Every time I think it might be a good idea to enable the voice-to-text feature on my phone, technology proves it's a bad idea.
Sure, I dictate into my iPad letters that are handwritten, typed in all-caps or that the scanner app on my iPad decides are in an alien language, but I review those letters and make corrections once I've put them into our system. Siri might have thought I said "Parmesan evangelicals," but I didn't (insert cheesy joke here); I said "farmers and evangelicals." And "Judo-Christian ethics"? Are they doing martial arts in church now? I don't remember what "pathology ice cream" was supposed to be, but I despair for artificial intelligence.
As bad as my typing in texts to friends and family members may be (especially when accompanied by my phone's autocorrect with a weird sense of humor), if I used voice-to-text, they'd have no idea what I was talking about ... not that they do anyway, but still ...

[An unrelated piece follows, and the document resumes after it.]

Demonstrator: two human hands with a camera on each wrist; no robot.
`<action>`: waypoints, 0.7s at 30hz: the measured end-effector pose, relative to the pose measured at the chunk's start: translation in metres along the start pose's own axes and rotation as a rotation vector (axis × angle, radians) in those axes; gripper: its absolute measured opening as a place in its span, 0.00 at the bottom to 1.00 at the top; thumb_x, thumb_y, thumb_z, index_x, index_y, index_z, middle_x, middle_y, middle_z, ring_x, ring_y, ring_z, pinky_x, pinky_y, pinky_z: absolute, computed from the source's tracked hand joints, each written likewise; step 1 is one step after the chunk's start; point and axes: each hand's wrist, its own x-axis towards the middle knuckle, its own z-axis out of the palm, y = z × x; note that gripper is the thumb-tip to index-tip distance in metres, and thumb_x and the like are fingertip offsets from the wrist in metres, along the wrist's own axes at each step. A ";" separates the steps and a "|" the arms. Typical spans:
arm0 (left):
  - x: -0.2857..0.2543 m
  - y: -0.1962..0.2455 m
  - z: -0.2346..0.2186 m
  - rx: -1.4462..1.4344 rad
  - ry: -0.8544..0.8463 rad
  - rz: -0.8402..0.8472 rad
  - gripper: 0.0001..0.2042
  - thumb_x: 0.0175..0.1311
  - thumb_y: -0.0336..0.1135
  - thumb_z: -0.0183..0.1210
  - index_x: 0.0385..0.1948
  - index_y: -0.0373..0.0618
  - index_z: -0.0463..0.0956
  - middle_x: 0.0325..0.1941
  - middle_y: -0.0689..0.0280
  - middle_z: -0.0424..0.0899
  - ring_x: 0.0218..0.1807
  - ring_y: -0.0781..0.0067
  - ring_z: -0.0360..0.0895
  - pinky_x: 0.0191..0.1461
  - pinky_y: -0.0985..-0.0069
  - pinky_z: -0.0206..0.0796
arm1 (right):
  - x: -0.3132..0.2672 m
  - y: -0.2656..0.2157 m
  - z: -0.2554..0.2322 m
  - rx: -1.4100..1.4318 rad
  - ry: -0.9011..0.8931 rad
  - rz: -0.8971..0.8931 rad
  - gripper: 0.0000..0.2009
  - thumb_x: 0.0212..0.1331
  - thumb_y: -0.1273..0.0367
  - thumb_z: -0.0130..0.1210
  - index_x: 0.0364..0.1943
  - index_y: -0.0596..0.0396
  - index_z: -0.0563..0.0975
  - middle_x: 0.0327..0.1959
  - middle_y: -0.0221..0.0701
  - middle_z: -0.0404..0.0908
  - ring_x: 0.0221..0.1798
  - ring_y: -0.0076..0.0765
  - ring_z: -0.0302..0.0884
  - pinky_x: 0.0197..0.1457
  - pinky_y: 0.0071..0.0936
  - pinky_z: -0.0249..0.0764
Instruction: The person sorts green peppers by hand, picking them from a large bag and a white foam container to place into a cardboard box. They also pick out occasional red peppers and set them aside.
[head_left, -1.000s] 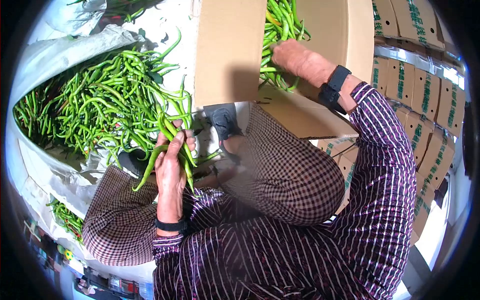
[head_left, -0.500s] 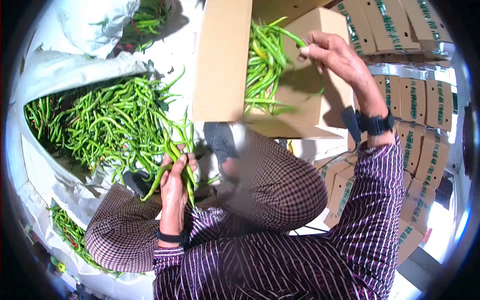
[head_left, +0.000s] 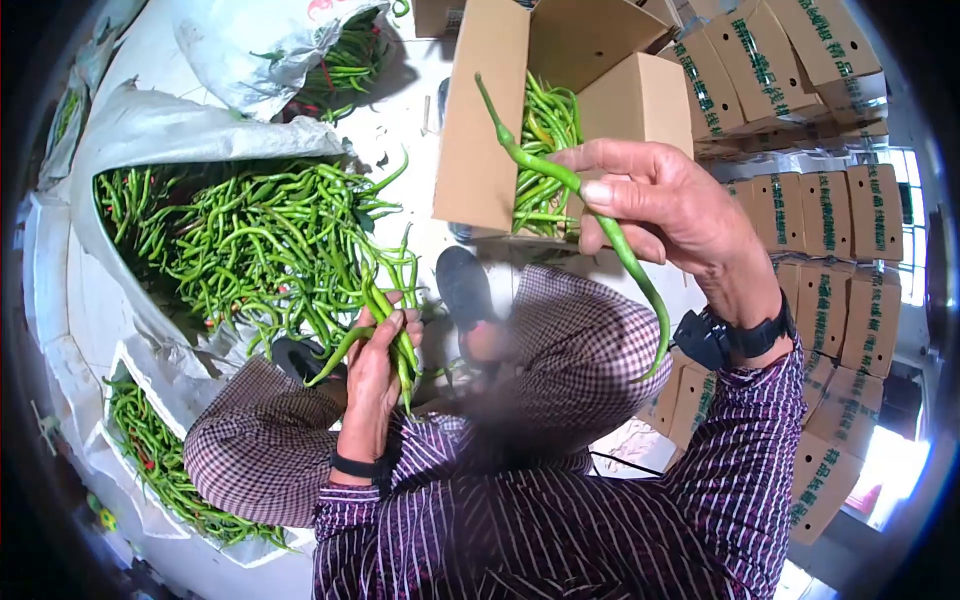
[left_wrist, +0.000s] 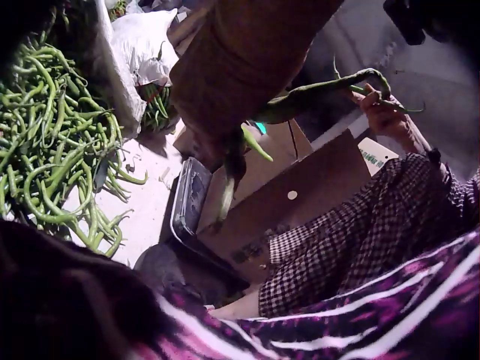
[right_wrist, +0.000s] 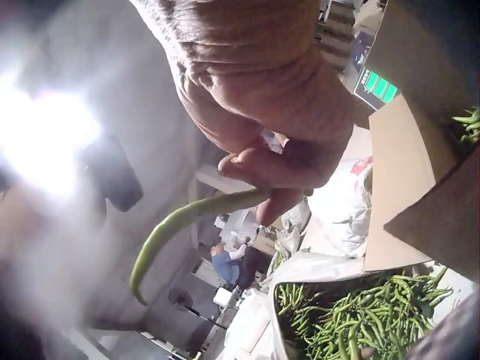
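Note:
My right hand [head_left: 685,210] pinches one long curved green chili pepper [head_left: 632,262] between thumb and fingers, raised in front of the open carton [head_left: 478,140]. In the right wrist view, the bent end of that chili pepper [right_wrist: 161,232] sticks out past my fingertips. Low on the other side, my left hand [head_left: 372,375] grips a few green chili peppers [head_left: 402,350], beside the heap of chili peppers [head_left: 290,235] spilling from a big white sack [head_left: 190,130]. In the left wrist view this hand [left_wrist: 232,75] is dark, its fingers mostly hidden. More chili peppers [head_left: 545,125] lie inside the carton.
A black scale [left_wrist: 184,202] with a green-lit display [right_wrist: 381,87] stands by the carton. Stacked printed cartons [head_left: 815,220] line the right side. Other chili sacks lie at the back [head_left: 235,60] and lower left [head_left: 165,520]. Another person [right_wrist: 226,264] sits in the background.
My right hand has come up out of the carton with one chili pepper and moved nearer the camera. The left hand keeps hold of its chili peppers. The head view has shifted.

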 end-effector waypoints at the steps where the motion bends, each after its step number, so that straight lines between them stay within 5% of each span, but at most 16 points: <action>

From experience I can testify that Siri and Google are afflicted with the same thing, and both mishear me, usually with strange and/or hilarious results. Maybe they're toddlers, teenagers or hyperpartisans who only half-hear (at most) anything they don't want to hear. Or maybe they're just experiencing the human phenomenon of "mondegreens."
I've written of mondegreens before, but I never tire of talking about misheard lyrics and words. The mondegreen got its name in 1954 in an essay in Harper's Magazine by writer Sylvia Wright:
"When I was a child, my mother used to read aloud to me from Percy's Reliques, and one of my favorite poems began, as I remember:
Ye Highlands and ye Lowlands,
Oh, where hae ye been?
They hae slain the Earl Amurray,
And Lady Mondegreen."
But there was no Lady Mondegreen; after the Earl of Moray was slain, they "laid him on the green." As Wright wrote in the essay, the point of mondegreens "is that they are better than the original."
They're certainly more fun. And I'm all about fun with words.
In a 2014 story in The New Yorker, Maria Konnikova wrote: "Mondegreens occur when, somewhere between the sound and the meaning, communication breaks down. You hear the same acoustic information as everyone else, but your brain doesn't interpret it the same way."
Oronyms--strings of words that can logically be divided in multiple ways--are one of the causes, she wrote. "One version that [cognitive scientist and linguist Steven] Pinker describes goes like this: Eugene O'Neill won a Pullet Surprise. The string of phonetic sounds can be plausibly broken up in multiple ways--and if you're not familiar with the requisite proper noun, you may find yourself making an error. In similar fashion, 'Bohemian Rhapsody' becomes Bohemian Rap City. Children might wonder why Olive, the other reindeer, was so mean to Rudolph. And a foreigner might become confused as to why, in this country, we entrust weather reports to meaty urologists or why so many people are black-toast intolerant."
Or why Jimi Hendrix excused himself to "kiss this guy," and Creedence Clearwater Revival wanted us to know "there's a bathroom on the right." Then there's Crystal Gayle, who let us know that "doughnuts make my brown eyes blue."
Crystal might want to see a doctor.
Homophones don't do us any favors either, leading to use of "lead" when it should be "led," or "deep-seeded" instead of "deep-seated." These mistakes, called eggcorns (an existing phrase is replaced by a plausible sound-alike phrase), tend to be more annoying than funny.
Really, what's funnier? "For all intensive purposes," or "the girl with colitis goes by"?
That girl, by the way, might want to car-pool with Crystal to the doctor's office.
I do worry sometimes, being a word nerd, that too much use of voice-to-text without correction might lead to linguistic change that will make my inner grammar grouch rear up. We don't want that. She's crabby all the time.
How many times do I have to see "bias media" when it should be "biased media"? (Even though "bias" in this usage typically means whatever the speaker doesn't agree with, regardless of evidence to the contrary.) "Bias" is the noun, and "biased" is the adjective; last I checked, nouns don't modify nouns. What will happen when people begin believing the incorrect words are the ones they should be using?
Do we all need the apps on our phones, tablets and computers to be the equivalent of high-end dictation software? Are we made of money? Most of us use the voice-to-text tools we use precisely because they're free. We're cheapskates and proud of it.
I've tried every which way to dictate in a manner that will cause Google or Siri or whatever app I'm using to accurately translate what I say, but it seems near-perfect diction does no better than sleepy mumbling. I could try to find a free app that actually works, but so far, no dice.
Or I could just type.
Nah. Too tired. And Siri will so nicely recite the lyrics to "Bohemian Rhapsody" if I get her started. That she understands. "Farmers and evangelicals," not so much.